Prof. Mendu Rammohan Rao was the Dean Emeritus of Indian School of Business (ISB), Hyderabad. He was Provost at the Woxsen School of Business, Hyderabad.

==Biography==
He has a PhD in Industrial Administration from Carnegie Mellon University. He holds a Bachelors in Engineering from College of Engineering, Guindy, a Master in Engineering and Master of Science in Industrial Engineering and Industrial Management.

He also taught at the Stern School of Business, New York University, Graduate School of Management, University of Rochester, Professor and as a visiting faculty at the University of Tennessee. He has held various positions at the Indian Institute of Management Bangalore (IIM-B) including the position of Director from March 1997 to May 2002. Before joining ISB as DEAN he was Professor Emeritus, Indian Institute of Management, Bangalore. Prof Rao has published over 85 articles in various professional journals.

In December 2008, the board of Satyam, including Prof Rammohan Rao, approved the acquisition for $1.6 billion of Maytas, a construction company owned by the same family that owns Satyam. Prof. Rao was the chairperson of the meeting that approved the controversial decision. A shareholder revolt prevented the deal. Prof. Rammohan Rao later resigned from the Satyam board.

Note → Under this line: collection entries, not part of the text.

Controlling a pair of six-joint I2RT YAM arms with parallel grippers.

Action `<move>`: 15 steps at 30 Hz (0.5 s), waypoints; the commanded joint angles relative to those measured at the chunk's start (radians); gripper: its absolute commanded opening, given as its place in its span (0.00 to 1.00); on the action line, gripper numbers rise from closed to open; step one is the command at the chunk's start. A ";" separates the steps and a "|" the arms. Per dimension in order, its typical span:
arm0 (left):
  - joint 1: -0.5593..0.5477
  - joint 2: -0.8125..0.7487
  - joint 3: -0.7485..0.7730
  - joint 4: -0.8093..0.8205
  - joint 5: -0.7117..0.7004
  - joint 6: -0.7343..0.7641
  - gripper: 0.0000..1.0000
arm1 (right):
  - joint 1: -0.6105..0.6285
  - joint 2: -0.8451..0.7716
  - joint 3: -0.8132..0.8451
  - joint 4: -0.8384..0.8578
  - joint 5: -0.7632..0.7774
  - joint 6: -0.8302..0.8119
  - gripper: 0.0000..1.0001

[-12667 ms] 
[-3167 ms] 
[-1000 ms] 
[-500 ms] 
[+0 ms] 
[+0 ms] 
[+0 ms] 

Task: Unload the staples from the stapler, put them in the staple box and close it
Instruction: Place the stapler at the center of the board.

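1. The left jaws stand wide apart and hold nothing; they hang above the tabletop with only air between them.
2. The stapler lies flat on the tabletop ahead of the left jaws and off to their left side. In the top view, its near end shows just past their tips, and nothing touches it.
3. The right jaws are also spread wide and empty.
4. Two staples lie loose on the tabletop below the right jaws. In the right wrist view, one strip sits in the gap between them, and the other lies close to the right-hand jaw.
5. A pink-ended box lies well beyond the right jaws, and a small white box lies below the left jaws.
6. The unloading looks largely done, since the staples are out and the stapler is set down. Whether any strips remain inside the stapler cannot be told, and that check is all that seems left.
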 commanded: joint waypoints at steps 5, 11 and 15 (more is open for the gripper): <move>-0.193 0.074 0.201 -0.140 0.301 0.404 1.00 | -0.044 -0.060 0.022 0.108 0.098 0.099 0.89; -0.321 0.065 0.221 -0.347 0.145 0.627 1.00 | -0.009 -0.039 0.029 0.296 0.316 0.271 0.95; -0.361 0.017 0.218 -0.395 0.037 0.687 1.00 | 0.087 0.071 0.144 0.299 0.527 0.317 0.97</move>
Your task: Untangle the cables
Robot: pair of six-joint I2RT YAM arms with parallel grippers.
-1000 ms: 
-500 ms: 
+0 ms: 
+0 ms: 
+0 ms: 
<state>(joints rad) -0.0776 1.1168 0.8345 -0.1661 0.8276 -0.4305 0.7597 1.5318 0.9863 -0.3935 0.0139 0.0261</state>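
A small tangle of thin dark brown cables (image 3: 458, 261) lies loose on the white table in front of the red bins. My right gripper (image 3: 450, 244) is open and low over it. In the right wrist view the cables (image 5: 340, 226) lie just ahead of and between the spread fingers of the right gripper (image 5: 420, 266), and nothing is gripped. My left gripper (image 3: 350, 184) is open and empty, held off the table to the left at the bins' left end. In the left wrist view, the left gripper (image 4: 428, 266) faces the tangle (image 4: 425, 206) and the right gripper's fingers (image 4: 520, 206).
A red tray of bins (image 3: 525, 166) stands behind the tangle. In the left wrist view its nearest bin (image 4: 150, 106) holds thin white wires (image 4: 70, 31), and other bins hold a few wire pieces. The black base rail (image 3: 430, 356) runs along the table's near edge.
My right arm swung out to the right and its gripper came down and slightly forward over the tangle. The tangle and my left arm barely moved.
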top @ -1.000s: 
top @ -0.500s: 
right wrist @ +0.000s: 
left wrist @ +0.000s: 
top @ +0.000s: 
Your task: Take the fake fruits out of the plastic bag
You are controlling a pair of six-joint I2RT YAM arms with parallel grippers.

Dr. Rao stepped down as dean of the Indian School of Business on 8 January 2009. He was later appointed as Dean Emeritus of the institute. On 1 July 2014, he was appointed as the Provost at Woxsen School of Business.

==Positions held==
- Member of the Board of Directors Mazagon Docks Limited.
- Member of the Board of Directors Moschip Semiconductor Technology Limited.
- Chairman and member of the Board of Directors of Andhra Pradesh Industrial Development Corporation Venture Capital (APIDCVC).
- Chairman of the All India Board of Management Studies constituted by the All India Council for Technical Education.
- Advisory Board of General Motors India Science Laboratory.
- President of the Operational Research Society of India from January 2003 to January 2005.
- Member of the Advisory Board of Citigroup and member of the Board of Editors, OPSEARCH – a journal of the Operational Research Society of India.
- Member of the Graduate Management Admission Council (GMAC) Board, the first Indian business school Dean to occupy this position.
- Vice President of the All India Management Schools (AIMS) for the year 2007-2008.
- Member in the Executive Group of the Editorial Board at the Information Systems Frontiers – a Journal of Research and Innovation.

==Awards==
- 2000: Fulkerson Prize, shared with Michele Conforti and Gérard Cornuéjols, for “Decomposition of balanced matrices”, Journal of Combinatorial Theory, Series B, 77 (1999), no. 2, pages 292–406.
- 2002: Award for Excellence as Top Management Educator, conferred by the Institute of Marketing and Management
- 2003: Ravi J. Mathai National Fellowship Award, conferred by the Association of Indian Management Schools
- 2004: Grid Leadership Award for Lifetime Achievement in Management Education
- 2005: Bharat Asmita Acharya Shrestha Award for his contribution to the field of Management Education instituted by the MIT School of Management, Pune.